Competition in a free market economy favors the lowest-cost business model as markets mature and price-driven shoppers grow in size. Design a business model that delivers unique benefits, on the other hand, and you must also focus on efficiency. Because customers only pay price premiums for unique benefits, any inefficiency costs come right off your bottom line.
Is it any wonder then that on-line retailing is growing by leaps and bounds, steadily gaining share against in-store retail? E-commerce is far more efficient, something Amazon understood in disrupting the book industry. In addition, on-line sales lower consumers’ indirect costs by saving time and gas money and, during the busy holiday season, avoiding the frustration of fighting crowds.
Nevertheless, efficiency and convenience won’t overcome frustrating on-line shopping experiences. So how successfully are on-line retailers satisfying the increasingly demanding consumer?
Better and better according to ForeSee, a pioneering consultancy in analyzing customer experience across channels and customer touch points. ForeSee just released its 7th E-Retail Satisfaction Index (U.S. Holiday Edition), a survey of 8,500 consumers conducted during the Thanksgiving to Christmas holiday shopping season that shows 2010-2011 satisfaction gains with the top 40 on-line retailers (by sales volume, according to Internet Retailer). Since on-line sales peak in the holiday season, customer satisfaction during the holiday period is a great time to capture how well or poorly on-line retailers are performing.
ForeSee’s data matters as customer satisfaction is a great predictor of consumer spending and brand loyalty. Furthermore, higher customer satisfaction also generates higher financial returns according to the American Customer Satisfaction Index, upon whose methodology the ForeSee survey is based.
At the same time, the drivers of customer satisfaction vary across brands, as they should. According to ForeSee’s President and CEO Larry Freed, “There is no standardized, cookie-cutter approach to e-commerce. The days when there was a checklist of what constitutes the ‘best’ website, business model, or e-commerce solution are well behind us now. Different companies have different kinds of relationships with their customers, different kinds of pre-existing images, different sets of expectations, and so on. Expectations alone can affect satisfaction: people expect lower prices from some companies and better service from others. By understanding the impact of specific aspects of a website on overall satisfaction, e-retailers can save costly investments in upgrades that will not influence satisfaction and behavior and focus their efforts on the changes that are likely to matter most.”
And the winner is…
Amazon wins the competition with the highest customer satisfaction score (88 percent), five points ahead of other leading contenders and up two points from its #1 rating last year. Does this suggest that highly automated service and using data analytics to make customer recommendations will guarantee satisfied customers? Hardly. Netflix’s business model is also automated and includes customer recommendations. But its customer satisfaction plummeted after being tied last year with Amazon for the #1 spot.

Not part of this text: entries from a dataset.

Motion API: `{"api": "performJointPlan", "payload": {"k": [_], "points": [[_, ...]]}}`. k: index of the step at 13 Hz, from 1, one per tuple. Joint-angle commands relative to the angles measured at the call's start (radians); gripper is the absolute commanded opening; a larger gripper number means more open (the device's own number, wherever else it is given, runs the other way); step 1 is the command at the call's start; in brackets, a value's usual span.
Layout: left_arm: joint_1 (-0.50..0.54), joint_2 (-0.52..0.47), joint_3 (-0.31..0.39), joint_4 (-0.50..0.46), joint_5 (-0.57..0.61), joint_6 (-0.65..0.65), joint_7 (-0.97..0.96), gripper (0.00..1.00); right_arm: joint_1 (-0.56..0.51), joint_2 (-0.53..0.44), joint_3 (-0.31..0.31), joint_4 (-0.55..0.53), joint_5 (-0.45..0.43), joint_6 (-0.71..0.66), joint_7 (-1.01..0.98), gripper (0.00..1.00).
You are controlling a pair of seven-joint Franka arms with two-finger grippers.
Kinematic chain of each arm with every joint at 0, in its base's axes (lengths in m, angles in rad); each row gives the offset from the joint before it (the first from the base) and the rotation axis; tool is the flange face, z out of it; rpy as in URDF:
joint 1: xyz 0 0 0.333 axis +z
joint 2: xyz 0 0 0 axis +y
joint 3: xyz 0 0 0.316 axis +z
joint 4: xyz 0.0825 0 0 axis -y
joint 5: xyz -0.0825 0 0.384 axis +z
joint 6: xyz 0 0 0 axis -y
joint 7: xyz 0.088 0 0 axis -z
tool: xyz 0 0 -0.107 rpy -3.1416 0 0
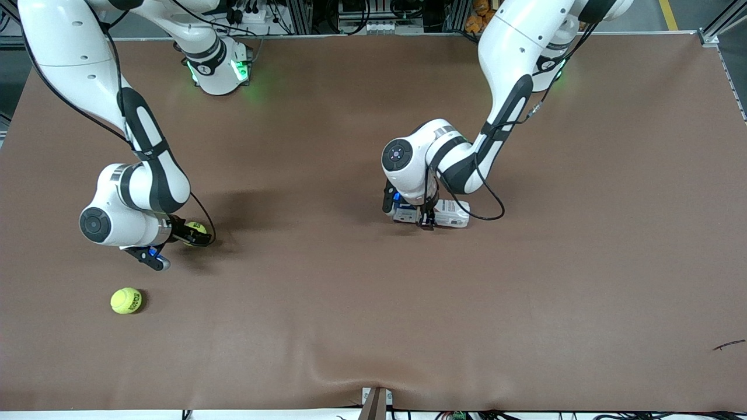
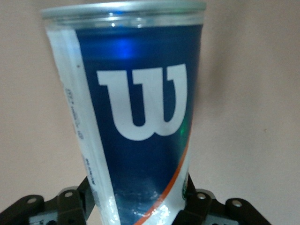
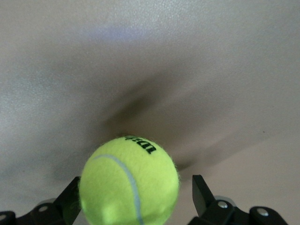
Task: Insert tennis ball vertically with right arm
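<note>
In the middle of the front view, the left gripper (image 1: 424, 219) is down on the can (image 1: 453, 213), which lies on its side on the table (image 1: 373, 303). Its fingers (image 2: 87, 197) press both flanks, seemingly to stand the can upright for a vertical drop. Toward the right arm's end, the right gripper (image 1: 197, 233) straddles a ball (image 1: 196, 227) resting on the table, jaws spread and not yet clamped. A spare ball (image 1: 126, 300) lies lower in the frame, nearer the camera.
</note>
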Motion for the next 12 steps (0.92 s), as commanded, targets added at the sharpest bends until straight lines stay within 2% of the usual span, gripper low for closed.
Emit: {"api": "performJointPlan", "payload": {"k": [1,3,5,6,7,8,9,12], "points": [[0.033,-0.061,-0.009,-0.01,-0.063,-0.015,0.047,0.68,-0.008,0.001,0.004,0.01,0.01,0.001,0.012,1.0],[0.042,-0.081,-0.008,0.018,-0.138,-0.017,0.111,0.68,-0.008,0.001,0.004,0.011,0.01,0.033,0.012,1.0],[0.075,-0.081,-0.009,0.053,-0.285,-0.017,0.212,0.68,-0.01,0.001,0.006,0.011,0.01,0.04,0.012,1.0],[0.079,-0.081,-0.008,0.076,-0.353,-0.017,0.264,0.68,-0.01,0.001,0.004,0.011,0.01,0.043,0.012,0.95],[0.092,-0.081,-0.008,0.097,-0.413,-0.015,0.304,0.68,-0.01,0.0,0.004,0.011,0.01,0.043,0.012,0.73],[0.105,-0.081,-0.008,0.105,-0.46,-0.015,0.335,0.68,-0.011,0.0,0.004,0.014,0.01,0.044,0.012,0.6],[0.113,-0.081,-0.009,0.108,-0.514,-0.008,0.376,0.68,-0.011,-0.008,0.004,0.014,0.01,0.041,0.012,0.55],[0.133,-0.078,-0.008,0.133,-0.733,0.046,0.568,0.68,-0.01,-0.046,0.0,0.028,0.009,0.027,0.006,0.54]]}}
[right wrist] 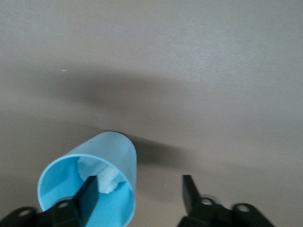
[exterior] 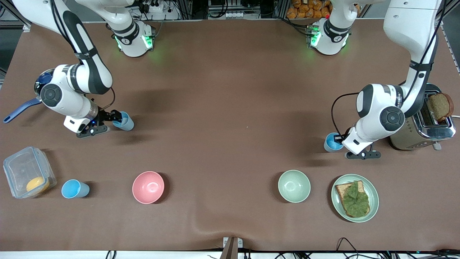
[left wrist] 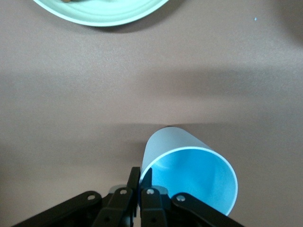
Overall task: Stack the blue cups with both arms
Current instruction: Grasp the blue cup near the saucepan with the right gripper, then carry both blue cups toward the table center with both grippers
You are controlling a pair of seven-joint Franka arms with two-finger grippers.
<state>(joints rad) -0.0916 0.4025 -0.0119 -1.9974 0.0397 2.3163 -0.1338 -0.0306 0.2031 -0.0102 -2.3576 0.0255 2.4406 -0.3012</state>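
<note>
Both arms look to be at the pick-up step. The left end effector (exterior: 340,141) has its fingers pinched narrow on the rim wall of one blue cup (exterior: 332,142), which stands on the tabletop (exterior: 230,118) beside the toaster (exterior: 424,122). The right end effector (exterior: 114,118) is spread wide, one finger inside a second blue cup (exterior: 124,121) toward the right arm's end, not yet clamped. Next, I judge, the right must close before either cup is lifted and nested. A third blue cup (exterior: 73,189) lies near the clear container (exterior: 27,172). The cups are tapered, pale outside, brighter blue inside; the right one holds something white.
</note>
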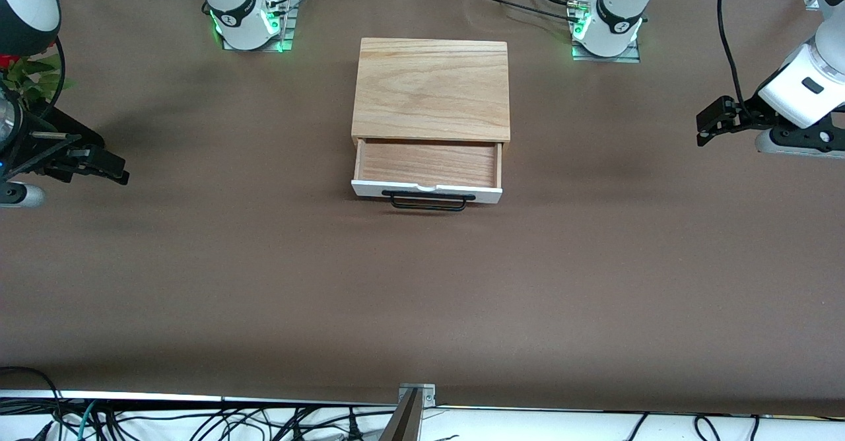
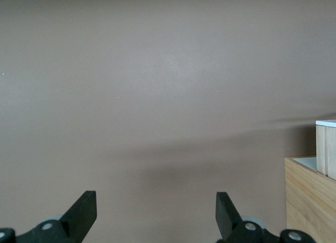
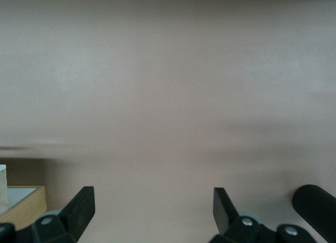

In fact, Netflix’s satisfaction dropped seven points this year in the survey results to 79 percent, the average for the 40 e-retailers as a set. Netflix’ price increase and a decision (since overturned) to split its on-line business apart from its DVD-rentals business (thereby forcing many customers to hold two memberships) angered many customers. The anger served to lower customer satisfaction (by 8 percent), a dangerous situation as Netflix faces a growing set of competitors. According to the ForeSee survey, the drop in satisfaction also lowered Netflix customers’ likelihood of using Netflix for similar purchases in the future (down 10 percent), recommend Netflix (down 11 percent) or return to the Netflix website (down 5 percent).
With Amazon and Netflix now in the same market space for on-line movie and TV show viewing, I know which stock I’d bet upon. In an e-commerce war, customer satisfaction is like the highest hill on the battleground, conferring welcomed advantages in the battles ahead.
Kay Plantes is an MIT-trained economist, business strategy consultant, columnist and author. She served as chief economist for former Wisconsin Republican Gov. Lee Dreyfus. Plantes provides expertise in business model innovation, strategic leadership and smart economic policies.